I've rewritten the OpenSSL command you're trying to mimic as follows:

echo -n "hi" | openssl enc -aes-256-ctr \
    -K $(echo -n redacted12345678 | openssl sha256 -binary | xxd -p -c 256) \
    -iv $(echo -n 1111111111111111 | xxd -p) -a -A -nosalt

The changes I made are due to the following:

• The hex ouput that the openssl sha256 command generates, is prefixed with (stdin)= (at least on my distribution), so I just ran the binary hash of your password through xxd to get the key as a clean hex string.
• The openssl enc command expects the IV to be in hex format, so I also ran that through xxd. (Since 16 bytes are required for the AES IV, your command would have resulted in an IV value of 111111111111111100000000000000, which I assume is not what you were aiming for.)
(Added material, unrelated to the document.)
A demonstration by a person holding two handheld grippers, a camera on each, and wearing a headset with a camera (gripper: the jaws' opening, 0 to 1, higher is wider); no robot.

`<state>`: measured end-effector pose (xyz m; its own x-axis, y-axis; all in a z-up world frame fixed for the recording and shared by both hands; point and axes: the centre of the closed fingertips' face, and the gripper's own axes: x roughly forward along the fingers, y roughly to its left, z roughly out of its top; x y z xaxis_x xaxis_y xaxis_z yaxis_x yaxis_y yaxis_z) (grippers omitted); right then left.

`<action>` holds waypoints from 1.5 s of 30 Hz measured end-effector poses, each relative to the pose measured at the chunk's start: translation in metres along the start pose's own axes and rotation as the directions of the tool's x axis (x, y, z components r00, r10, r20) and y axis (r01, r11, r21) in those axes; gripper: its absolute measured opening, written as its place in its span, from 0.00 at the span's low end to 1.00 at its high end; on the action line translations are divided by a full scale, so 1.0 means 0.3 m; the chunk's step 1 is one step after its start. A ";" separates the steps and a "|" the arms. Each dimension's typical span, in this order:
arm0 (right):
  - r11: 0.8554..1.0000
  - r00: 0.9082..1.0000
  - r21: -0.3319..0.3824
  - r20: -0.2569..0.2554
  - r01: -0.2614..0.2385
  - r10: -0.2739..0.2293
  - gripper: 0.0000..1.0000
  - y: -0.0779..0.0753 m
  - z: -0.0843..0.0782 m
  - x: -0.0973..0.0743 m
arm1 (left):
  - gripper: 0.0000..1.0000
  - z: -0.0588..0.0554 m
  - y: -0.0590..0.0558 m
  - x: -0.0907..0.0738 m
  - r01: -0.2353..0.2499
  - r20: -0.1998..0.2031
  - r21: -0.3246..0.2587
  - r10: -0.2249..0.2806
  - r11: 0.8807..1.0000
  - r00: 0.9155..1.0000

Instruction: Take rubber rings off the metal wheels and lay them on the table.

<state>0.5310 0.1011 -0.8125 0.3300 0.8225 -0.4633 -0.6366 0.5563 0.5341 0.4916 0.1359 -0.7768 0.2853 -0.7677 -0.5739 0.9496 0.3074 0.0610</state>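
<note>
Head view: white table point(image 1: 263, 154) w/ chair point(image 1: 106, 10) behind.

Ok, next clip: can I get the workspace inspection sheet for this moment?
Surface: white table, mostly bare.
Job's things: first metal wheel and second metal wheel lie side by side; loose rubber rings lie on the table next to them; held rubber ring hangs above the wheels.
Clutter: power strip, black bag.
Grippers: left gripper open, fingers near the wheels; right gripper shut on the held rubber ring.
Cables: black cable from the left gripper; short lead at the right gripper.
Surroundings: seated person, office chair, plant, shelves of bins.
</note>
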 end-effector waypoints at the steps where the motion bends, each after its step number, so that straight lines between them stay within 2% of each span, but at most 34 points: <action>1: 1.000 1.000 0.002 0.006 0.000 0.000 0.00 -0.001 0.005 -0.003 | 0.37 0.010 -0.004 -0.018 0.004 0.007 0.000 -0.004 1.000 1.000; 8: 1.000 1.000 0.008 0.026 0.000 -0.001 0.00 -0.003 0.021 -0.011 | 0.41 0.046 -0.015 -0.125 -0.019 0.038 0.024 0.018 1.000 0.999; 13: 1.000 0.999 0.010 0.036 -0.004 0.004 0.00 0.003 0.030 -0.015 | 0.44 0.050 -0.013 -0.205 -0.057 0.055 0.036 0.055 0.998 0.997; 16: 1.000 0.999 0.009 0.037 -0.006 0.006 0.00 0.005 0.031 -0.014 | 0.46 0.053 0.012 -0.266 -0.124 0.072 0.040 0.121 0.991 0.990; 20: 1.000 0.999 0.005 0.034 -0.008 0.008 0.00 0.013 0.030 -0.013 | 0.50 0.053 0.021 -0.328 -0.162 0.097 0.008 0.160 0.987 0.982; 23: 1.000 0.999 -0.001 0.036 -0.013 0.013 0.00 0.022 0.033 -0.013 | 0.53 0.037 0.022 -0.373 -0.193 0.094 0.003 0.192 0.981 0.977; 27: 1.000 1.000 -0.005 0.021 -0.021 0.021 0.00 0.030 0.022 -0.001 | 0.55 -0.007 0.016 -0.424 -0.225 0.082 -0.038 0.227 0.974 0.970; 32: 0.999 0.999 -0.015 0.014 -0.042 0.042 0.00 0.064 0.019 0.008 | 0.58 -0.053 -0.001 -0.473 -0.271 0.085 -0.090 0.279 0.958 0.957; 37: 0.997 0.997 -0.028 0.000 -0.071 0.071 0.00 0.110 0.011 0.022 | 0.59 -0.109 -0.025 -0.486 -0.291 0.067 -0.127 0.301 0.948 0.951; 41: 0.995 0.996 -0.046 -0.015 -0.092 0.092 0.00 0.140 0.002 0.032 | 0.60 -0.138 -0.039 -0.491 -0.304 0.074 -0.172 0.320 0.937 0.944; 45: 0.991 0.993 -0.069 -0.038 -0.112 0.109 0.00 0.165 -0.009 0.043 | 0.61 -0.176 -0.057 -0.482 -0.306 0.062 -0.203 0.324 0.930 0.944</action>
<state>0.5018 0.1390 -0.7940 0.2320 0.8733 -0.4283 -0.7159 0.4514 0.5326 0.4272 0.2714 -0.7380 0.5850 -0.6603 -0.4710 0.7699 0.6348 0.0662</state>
Executing this yields the following base64 output for the encrypted string:

JAA=

To replicate the same, I modified your JavaScript code as follows:

const forge = require('node-forge');

const data = 'hi', iv = '1111111111111111', password = 'redacted12345678';

const key = forge.md.sha256.create().update(password).digest().getBytes();

const cipher = forge.cipher.createCipher('AES-CTR', key);
cipher.start({ iv });
cipher.update(forge.util.createBuffer(data));
cipher.finish(); 
const encryptedBytes = cipher.output.getBytes();
const encryptedBase64 = forge.util.encode64(encryptedBytes);

console.log("encrypted: " + encryptedBase64);

const decipher = forge.cipher.createDecipher('AES-CTR', key)
decipher.start({ iv });
decipher.update(forge.util.createBuffer(encryptedBytes));
decipher.finish(); 
const decryptedBytes = decipher.output.getBytes();
const decryptedString = forge.util.encodeUtf8(decryptedBytes);

console.log("decrypted: " + decryptedString);

const recipher = forge.cipher.createCipher('AES-CTR', key);
recipher.start({ iv });
recipher.update(forge.util.createBuffer(decryptedBytes));
recipher.finish(); 
const reencryptedBytes = recipher.output.getBytes();
const reencryptedBase64 = forge.util.encode64(reencryptedBytes);

console.log("reencrypted: " + reencryptedBase64);

Which generates matching output:

encrypted: JAA=
decrypted: hi
reencrypted: JAA=

In essence, everything works correctly when the entire encryption/decryption operation is done using raw bytes, and only converting from/to hex, base64 or UTF-8 string when processing input or presenting output.